Health experts have voiced concerns over new variants of the virus that are more contagious and quickly spreading across the country. Nevada’s two-week coronavirus positivity rate increased for the third straight day on Wednesday, hitting 4.5 percent as new cases and fatalities remained above average.
“As crowds return to Las Vegas, casinos will need to maintain safety standards and protocols while also providing an exciting guest experience,” DeCree said. “It’s important to keep the reopening moving forward safely.”
Jonas said the next step for recovery could potentially come in May. That’s when Nevada regulating agencies will be allowed to set their own rules on capacity limits and other COVID-19 restrictions.
Notably, the Gaming Control Board sent a notice to licensed casino operators on Friday, saying it would consider increasing floor occupancy only for licensees that have taken “measurable and material steps to vaccinate, and thereby, protect their workforce, visitors, and the community.”
Midweek occupancy and room rates will likely continue to stagnate until business and convention travel returns, Jonas said. The annual World of Concrete show scheduled for this June — set to be the first major trade show in Las Vegas since the pandemic began — is a “big test” for that segment’s recovery, he said.
“Our belief is the midweek convention business at some point will return, as we think there’s real value in offering conferences and conventions,” Jonas said. “But clearly that the pace of that recovery is going to be much slower than the leisure traveler who’s been stuck in their homes for the past 12-13 months.”
Even with the return of conferences, Jonas adds, simply hosting them does not mean business travelers will come as they once did. Safety concerns remain, and cost savings will likely factor into how many people a company sends to a convention, Jonas said.

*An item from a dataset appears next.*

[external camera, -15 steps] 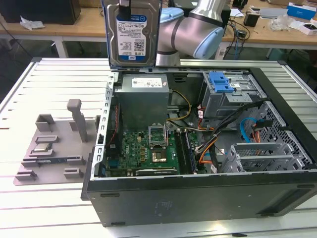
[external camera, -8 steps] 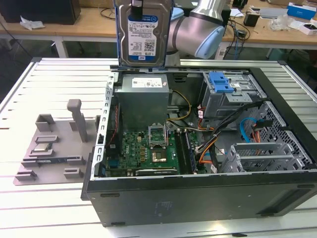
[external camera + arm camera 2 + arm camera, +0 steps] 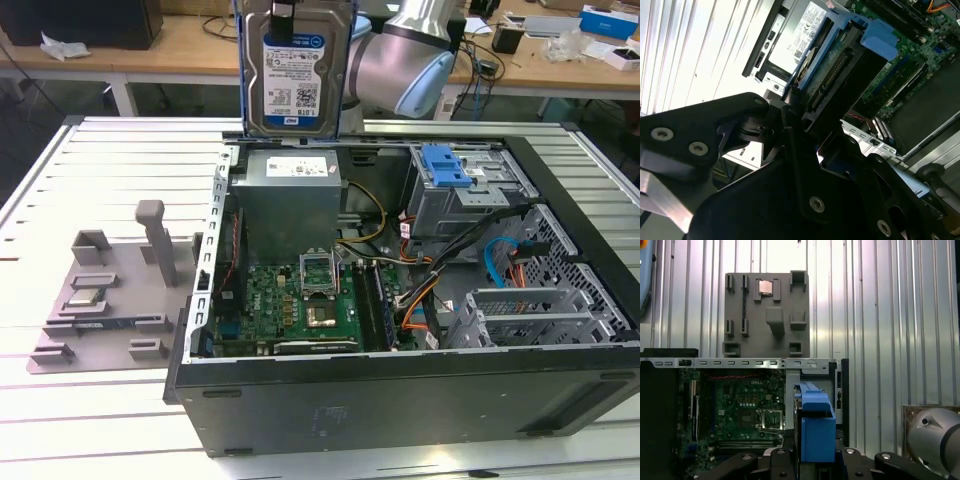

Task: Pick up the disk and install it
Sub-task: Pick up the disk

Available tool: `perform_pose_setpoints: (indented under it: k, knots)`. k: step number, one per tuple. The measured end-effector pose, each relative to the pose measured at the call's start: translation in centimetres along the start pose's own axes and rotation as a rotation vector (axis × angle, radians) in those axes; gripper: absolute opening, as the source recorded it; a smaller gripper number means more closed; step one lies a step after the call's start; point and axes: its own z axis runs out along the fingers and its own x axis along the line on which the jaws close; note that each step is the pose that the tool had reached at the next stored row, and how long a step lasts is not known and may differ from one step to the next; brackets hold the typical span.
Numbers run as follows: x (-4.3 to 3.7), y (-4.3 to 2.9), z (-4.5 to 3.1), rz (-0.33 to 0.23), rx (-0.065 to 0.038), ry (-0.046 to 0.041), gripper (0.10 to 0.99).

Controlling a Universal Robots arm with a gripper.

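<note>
Ribbed metal tabletop (image 3: 100,170) bears an open computer case (image 3: 400,400), above whose far edge the pincer (image 3: 815,452) clamps the disk (image 3: 297,70) upright by its blue-railed sides, a sound hold for a likely stiff, dense, shock-sensitive slab.

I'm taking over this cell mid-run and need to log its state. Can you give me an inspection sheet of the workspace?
Surface: slatted metal table, carrying an open computer case and a grey fixture tray.
Job's things: the disk is held upright in the air over the case's far side, label towards the exterior camera; not installed.
Clutter: small square chip on the tray; blue clip on the drive cage.
Grippers: gripper shut on the disk.
Cables: blue cable with orange and black leads inside the case.
Surroundings: wooden benches behind, with loose items.
</note>
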Motion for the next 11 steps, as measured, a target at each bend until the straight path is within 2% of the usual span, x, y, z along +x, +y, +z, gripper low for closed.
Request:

“An office who typically sent everyone to CES may say, ‘We only really need to send our top 10 employees or just our sales folks,’” Jonas said. “And watching the way casino companies are seeing improved operating margins through cost efficiencies, other companies across the U.S. and beyond likely want those same operating cost efficiencies, which could have longer-term ramifications on business travel in general.”
He noted casinos’ desire to play by the rules and avoid potential setbacks.
“Everything sort of needs to stay on track in terms of managing COVID and not driving outbreaks,” he said. “So sort of steady as she goes.”